In the first inning Wednesday, Walker grounded a single to right off Sanchez — again, on the first pitch.
Three pitches, three hits, two homers.
The lead was short-lived, however. The Tigers scored three runs on four hits in the fifth.
Don Kelly walked, went to second on a wild pitch and scored on Andy Dirks’ double. With two outs and first base open, Burnett opted to pitch to Miguel Cabrera — who lifted a two-run homer, his 15th, into the right field bleachers.
That gave Cabrera 59 RBI less than one-third of the way into the season. Since the start of the 2006 season, he leads the majors with 892 RBI.

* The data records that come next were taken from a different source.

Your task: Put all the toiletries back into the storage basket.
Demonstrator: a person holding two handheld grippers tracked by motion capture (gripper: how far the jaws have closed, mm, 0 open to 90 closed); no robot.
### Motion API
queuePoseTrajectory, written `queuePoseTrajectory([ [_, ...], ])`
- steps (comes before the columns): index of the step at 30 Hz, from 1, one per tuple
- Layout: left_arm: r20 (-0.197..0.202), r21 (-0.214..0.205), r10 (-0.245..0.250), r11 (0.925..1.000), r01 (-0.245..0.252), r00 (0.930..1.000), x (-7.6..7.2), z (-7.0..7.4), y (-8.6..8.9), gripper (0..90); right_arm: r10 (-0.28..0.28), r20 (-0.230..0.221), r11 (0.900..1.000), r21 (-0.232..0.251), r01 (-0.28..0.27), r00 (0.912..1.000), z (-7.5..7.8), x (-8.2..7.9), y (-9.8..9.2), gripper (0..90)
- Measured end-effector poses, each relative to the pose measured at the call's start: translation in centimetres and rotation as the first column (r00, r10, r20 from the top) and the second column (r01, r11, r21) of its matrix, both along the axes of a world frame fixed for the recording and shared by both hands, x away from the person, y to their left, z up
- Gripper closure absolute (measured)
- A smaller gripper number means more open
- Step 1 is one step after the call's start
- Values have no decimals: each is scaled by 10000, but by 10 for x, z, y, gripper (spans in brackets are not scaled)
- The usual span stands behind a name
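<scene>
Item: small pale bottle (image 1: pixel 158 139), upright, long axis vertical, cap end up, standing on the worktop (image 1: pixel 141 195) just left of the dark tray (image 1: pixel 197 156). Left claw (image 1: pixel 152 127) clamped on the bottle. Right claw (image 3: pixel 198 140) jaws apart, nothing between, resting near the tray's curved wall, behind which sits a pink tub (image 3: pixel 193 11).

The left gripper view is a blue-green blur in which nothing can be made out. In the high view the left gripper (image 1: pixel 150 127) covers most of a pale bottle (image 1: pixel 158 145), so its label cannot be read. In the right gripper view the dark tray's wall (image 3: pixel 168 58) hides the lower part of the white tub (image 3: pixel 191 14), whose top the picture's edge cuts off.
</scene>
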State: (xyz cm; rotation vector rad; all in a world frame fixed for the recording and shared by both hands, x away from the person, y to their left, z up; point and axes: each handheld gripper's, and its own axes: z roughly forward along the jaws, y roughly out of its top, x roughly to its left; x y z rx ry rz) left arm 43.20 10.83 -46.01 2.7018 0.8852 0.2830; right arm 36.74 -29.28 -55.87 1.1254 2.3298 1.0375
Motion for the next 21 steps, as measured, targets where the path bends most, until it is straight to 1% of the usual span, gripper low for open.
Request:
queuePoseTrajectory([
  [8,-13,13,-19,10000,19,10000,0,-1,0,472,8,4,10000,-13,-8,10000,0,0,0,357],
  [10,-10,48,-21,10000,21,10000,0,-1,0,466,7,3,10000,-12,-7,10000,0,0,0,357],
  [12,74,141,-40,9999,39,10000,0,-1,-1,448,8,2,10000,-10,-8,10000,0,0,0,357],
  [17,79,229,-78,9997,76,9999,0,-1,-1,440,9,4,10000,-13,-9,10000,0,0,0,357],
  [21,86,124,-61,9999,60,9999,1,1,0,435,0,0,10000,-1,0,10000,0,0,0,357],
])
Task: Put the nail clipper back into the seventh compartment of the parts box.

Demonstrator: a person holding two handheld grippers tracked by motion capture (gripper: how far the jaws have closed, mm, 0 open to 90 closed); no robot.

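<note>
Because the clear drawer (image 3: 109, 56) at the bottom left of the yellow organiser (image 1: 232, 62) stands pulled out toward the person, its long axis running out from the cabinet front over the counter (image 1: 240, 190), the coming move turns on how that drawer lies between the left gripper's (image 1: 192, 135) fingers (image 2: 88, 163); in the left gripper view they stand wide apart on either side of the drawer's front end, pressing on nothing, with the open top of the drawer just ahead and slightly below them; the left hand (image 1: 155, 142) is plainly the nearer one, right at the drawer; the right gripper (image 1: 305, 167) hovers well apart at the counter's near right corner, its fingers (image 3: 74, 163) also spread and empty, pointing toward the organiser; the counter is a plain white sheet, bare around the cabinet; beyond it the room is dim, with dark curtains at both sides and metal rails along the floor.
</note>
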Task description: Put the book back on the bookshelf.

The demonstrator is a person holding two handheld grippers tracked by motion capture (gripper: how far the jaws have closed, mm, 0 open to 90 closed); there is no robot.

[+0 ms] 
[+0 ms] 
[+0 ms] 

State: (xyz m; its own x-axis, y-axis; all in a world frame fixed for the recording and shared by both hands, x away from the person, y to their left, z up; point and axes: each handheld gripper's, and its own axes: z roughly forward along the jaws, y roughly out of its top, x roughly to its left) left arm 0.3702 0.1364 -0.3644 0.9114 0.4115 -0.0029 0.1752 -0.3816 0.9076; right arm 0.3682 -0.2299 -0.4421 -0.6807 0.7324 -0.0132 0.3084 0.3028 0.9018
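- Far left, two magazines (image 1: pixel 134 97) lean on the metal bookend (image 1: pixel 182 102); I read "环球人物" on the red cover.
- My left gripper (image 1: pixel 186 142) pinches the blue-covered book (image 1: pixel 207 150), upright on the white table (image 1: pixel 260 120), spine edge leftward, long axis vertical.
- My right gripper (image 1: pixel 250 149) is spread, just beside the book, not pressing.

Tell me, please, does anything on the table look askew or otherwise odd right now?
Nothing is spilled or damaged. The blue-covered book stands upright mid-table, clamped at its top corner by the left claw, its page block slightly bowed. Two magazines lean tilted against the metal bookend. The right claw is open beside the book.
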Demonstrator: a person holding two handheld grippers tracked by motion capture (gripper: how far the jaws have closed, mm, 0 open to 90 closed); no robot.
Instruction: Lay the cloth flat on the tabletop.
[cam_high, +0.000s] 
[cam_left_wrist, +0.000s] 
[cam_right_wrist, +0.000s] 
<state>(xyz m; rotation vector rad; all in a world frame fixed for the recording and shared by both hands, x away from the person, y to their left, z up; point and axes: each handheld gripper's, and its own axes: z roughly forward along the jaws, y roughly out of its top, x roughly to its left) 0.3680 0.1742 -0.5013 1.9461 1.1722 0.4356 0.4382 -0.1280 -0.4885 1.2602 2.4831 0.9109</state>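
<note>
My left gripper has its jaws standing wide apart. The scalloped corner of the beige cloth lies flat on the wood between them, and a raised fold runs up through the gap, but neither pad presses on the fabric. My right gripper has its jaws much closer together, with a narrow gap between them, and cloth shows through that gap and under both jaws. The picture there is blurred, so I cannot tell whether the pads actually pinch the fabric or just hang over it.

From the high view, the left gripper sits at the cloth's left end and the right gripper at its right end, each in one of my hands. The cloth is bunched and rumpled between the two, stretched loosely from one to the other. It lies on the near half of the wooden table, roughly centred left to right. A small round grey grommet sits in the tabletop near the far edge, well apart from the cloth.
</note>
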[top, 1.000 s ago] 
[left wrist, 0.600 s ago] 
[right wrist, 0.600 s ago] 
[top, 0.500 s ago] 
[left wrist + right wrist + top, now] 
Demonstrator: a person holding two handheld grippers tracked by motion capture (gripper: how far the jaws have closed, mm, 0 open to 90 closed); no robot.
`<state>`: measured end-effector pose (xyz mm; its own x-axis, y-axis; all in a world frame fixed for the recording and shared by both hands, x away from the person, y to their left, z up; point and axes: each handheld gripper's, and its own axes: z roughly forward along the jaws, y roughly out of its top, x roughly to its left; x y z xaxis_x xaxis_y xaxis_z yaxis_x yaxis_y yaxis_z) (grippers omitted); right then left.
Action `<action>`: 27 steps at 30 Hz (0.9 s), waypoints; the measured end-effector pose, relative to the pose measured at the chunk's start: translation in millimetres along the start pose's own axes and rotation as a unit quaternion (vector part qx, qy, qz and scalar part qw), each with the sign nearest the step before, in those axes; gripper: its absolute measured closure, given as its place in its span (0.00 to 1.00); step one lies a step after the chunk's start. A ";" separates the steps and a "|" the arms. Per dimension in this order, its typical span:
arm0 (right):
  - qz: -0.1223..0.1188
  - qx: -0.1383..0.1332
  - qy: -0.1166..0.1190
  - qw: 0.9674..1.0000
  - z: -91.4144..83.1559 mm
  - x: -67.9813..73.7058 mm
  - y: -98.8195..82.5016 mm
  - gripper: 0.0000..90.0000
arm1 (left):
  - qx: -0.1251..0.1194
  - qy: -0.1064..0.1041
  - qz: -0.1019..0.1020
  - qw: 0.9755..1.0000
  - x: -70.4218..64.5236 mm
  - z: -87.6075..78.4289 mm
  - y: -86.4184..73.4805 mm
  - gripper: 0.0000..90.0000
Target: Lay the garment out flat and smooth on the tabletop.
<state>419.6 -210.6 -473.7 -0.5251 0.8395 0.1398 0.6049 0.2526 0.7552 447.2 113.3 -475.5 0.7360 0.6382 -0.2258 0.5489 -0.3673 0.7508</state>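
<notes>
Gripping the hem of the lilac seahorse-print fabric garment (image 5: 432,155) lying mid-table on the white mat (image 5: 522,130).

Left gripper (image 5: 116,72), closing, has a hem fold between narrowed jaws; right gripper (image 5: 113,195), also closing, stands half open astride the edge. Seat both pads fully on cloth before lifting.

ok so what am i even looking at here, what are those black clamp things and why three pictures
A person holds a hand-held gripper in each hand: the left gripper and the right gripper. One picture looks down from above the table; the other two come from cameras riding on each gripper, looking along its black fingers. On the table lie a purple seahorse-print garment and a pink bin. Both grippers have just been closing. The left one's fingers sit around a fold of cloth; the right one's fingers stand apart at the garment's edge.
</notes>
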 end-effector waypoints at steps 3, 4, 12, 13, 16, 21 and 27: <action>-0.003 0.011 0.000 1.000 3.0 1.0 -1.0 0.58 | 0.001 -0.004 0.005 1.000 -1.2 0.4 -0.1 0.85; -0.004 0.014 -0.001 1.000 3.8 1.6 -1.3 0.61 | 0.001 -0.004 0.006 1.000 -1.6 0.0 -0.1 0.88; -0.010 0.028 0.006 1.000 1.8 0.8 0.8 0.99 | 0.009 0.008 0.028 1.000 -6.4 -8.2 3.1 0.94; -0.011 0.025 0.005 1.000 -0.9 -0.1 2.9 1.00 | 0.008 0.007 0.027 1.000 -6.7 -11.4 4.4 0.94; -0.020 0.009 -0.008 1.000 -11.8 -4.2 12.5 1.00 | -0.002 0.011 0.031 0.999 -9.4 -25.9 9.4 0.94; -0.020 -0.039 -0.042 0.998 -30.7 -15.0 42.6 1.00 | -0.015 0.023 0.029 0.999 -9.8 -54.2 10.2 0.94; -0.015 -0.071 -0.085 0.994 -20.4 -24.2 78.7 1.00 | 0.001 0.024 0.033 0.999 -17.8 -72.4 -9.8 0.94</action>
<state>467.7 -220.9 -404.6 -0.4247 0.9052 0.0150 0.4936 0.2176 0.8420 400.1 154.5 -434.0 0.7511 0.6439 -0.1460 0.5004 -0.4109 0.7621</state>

Prince Fielder and Jhonny Peralta hit back-to-back singles, but Burnett prevented further damage by striking out Alex Avila.
Through five innings Burnett had thrown 81 pitches, which was eight more than Jeanmar Gomez threw in seven innings the night before. Burnett threw 16 more in the sixth — including a third straight walk to Kelly — then was replaced by a pinch hitter in the bottom of the inning.
Before the game, Pirates manager Clint Hurdle has issued a challenge — actually, more like a command — to his starting pitchers.
“It’s all about (pitching) seven innings,” Hurdle said to the media following the game. “We want them to bite off more.”
There is a caveat: The guys swinging the bats need to do a better job, too.
“We need to do a better job of creating separation offensively,” Hurdle told reporters. “We need to start adding on runs later in the game.”